We knew that photographing this young lady for her high school senior photos with her old horse was very important to her because her mother had told us in advance the horse was not doing well and that this was likely a farewell photo session.  So, my goal was to capture as much interaction between her and her horse as I could—but as most professional photographers working with animals know it’s  often difficult and rarely turns out as planned. I was resigned to probably just getting a basic posed portrait—the usual two-up head shot of them looking at the camera.  When she was bringing her horse out of the corral so we could do portraits in the barn I started the session with some candids and not 20 images in I was amazed to get the image that I desperately wanted showing that connection between human and animal that had always eluded me!

This is the original image right out of the camera….
f5.6 @ 1/1250 sec., ISO 400; Lens @ 180mm
Not expecting this moment as she paused in our walk to the barn, I was too far away, so I zoomed fast and got off one image before the moment was gone.  There is way too much information in the original image, especially for a PPA competition style image. The background is very busy and marred by the corral.  In addition all the legs being shown take us away from what really matters here.

A major crop was the answer….
Cropped in
I cropped-in using a horizontal format and placed her head in a dramatic “crash point”. I really like her hair framing the right-hand side of the image. But, I did not like the extremely bright color contrast between her and her horse. Aaah ha…Black and White conversion might do the trick!

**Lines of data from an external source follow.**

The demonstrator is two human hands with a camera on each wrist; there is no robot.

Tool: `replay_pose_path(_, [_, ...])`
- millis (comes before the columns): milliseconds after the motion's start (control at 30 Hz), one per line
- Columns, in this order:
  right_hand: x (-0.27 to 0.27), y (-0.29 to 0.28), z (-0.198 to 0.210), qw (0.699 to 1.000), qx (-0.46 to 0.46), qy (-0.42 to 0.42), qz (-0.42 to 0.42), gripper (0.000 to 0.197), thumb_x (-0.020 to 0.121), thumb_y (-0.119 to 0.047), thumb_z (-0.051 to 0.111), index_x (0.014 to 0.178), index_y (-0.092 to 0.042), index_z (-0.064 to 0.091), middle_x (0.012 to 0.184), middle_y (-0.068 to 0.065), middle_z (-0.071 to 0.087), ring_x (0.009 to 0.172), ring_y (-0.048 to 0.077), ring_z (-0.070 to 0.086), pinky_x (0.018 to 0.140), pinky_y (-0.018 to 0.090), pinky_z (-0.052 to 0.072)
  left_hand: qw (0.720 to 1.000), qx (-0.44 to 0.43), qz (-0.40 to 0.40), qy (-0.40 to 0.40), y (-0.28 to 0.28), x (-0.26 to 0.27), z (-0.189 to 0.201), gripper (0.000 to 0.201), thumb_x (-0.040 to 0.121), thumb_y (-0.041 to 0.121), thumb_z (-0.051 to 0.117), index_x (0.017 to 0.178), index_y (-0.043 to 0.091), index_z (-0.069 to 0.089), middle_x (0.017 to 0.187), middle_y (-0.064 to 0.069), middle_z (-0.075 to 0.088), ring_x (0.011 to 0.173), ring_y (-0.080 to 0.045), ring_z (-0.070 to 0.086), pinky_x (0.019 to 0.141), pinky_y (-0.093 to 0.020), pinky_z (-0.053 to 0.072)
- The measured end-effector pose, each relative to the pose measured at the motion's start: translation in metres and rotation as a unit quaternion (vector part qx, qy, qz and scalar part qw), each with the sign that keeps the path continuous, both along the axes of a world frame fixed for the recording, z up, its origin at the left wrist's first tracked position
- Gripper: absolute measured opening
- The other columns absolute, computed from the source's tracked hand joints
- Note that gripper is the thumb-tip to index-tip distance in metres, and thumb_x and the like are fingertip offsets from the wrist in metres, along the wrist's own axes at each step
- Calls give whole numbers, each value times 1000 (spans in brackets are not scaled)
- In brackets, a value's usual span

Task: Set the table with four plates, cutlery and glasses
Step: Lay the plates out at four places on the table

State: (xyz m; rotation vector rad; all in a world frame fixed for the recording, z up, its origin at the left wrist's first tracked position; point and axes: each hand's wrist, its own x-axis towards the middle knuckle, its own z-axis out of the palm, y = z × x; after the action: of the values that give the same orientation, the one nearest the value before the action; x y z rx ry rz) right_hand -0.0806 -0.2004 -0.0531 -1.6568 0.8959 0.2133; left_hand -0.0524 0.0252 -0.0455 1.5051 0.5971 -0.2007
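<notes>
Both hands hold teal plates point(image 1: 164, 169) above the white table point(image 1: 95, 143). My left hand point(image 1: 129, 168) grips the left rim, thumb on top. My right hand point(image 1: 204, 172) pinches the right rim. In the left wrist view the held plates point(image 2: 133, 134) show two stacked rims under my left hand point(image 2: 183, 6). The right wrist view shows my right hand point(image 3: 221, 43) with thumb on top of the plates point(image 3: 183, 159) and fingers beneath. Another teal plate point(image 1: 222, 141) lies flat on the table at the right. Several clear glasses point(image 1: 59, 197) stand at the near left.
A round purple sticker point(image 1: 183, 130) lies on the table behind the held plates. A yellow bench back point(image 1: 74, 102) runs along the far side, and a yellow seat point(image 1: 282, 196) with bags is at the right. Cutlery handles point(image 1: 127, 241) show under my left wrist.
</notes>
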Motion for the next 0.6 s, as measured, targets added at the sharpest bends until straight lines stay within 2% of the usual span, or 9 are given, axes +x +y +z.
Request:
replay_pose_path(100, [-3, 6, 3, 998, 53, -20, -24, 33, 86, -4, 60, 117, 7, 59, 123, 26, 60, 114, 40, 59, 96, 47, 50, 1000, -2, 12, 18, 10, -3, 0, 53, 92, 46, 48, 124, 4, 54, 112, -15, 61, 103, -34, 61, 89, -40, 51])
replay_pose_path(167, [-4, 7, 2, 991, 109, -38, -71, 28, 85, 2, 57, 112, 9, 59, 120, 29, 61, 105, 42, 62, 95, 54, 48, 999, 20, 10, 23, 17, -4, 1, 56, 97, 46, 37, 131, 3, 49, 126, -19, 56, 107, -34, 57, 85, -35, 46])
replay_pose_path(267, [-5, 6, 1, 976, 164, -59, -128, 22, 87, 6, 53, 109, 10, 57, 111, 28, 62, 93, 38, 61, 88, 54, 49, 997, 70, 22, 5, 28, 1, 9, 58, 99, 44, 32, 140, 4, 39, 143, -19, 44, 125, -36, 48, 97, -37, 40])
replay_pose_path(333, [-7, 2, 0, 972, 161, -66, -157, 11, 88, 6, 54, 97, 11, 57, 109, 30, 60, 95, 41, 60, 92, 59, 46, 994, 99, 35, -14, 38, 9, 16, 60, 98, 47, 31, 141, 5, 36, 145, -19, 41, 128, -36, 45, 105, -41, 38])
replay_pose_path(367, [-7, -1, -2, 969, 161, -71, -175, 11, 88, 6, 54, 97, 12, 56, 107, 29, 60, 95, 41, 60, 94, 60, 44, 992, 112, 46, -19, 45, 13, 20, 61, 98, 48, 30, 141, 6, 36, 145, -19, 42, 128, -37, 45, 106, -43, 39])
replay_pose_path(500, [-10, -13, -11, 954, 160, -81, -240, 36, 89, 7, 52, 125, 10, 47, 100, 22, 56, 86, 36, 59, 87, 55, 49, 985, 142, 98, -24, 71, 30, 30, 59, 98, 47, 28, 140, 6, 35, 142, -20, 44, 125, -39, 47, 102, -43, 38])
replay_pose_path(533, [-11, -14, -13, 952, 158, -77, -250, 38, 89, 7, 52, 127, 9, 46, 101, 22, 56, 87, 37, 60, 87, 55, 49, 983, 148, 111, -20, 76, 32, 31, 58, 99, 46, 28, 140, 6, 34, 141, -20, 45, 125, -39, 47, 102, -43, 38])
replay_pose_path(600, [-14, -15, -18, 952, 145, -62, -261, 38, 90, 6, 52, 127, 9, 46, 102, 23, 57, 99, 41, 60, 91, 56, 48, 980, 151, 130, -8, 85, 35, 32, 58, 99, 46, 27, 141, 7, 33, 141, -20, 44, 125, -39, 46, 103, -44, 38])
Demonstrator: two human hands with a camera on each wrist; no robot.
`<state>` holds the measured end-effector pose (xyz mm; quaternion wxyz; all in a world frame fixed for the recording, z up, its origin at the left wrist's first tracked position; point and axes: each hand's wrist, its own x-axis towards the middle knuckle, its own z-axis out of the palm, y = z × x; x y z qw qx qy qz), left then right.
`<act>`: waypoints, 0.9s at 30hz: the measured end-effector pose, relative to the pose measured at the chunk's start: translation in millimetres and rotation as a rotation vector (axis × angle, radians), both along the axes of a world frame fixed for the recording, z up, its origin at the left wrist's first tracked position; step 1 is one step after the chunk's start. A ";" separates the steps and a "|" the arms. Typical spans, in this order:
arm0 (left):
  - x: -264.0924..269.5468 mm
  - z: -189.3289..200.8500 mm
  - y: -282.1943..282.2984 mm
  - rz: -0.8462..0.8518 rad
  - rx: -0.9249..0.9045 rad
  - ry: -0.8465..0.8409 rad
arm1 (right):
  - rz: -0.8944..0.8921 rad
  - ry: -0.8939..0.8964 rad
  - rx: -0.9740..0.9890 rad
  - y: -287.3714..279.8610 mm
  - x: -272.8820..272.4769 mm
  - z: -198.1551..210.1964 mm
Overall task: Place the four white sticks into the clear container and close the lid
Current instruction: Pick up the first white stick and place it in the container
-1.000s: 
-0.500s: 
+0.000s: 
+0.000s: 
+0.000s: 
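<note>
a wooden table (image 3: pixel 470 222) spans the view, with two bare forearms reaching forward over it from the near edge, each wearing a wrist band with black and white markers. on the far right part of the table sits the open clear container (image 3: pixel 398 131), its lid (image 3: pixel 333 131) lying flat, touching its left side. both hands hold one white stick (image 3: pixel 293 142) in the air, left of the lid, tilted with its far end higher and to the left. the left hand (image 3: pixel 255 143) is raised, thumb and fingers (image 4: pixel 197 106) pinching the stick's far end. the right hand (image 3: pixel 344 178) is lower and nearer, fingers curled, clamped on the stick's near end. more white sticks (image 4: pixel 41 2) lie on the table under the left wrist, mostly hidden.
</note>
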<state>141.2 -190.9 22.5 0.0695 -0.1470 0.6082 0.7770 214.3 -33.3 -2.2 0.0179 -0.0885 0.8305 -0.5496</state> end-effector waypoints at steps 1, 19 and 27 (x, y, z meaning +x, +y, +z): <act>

NIK, Silver Efex, Conversion
The color problem was not just her bright shirt. Her hair and skin color separated them as well. The black and white version made their hair similar and united the two of them in tonal harmony. And very important in a competition image, as it is in art, simplifying a composition will often make it more powerful. 

We went on to get a lot of nice images of this young lady with and without her horse and even a nice solo portrait of the horse.  Sadly, shortly after we created these portraits they had to put her horse down. Rest in peace sweet one….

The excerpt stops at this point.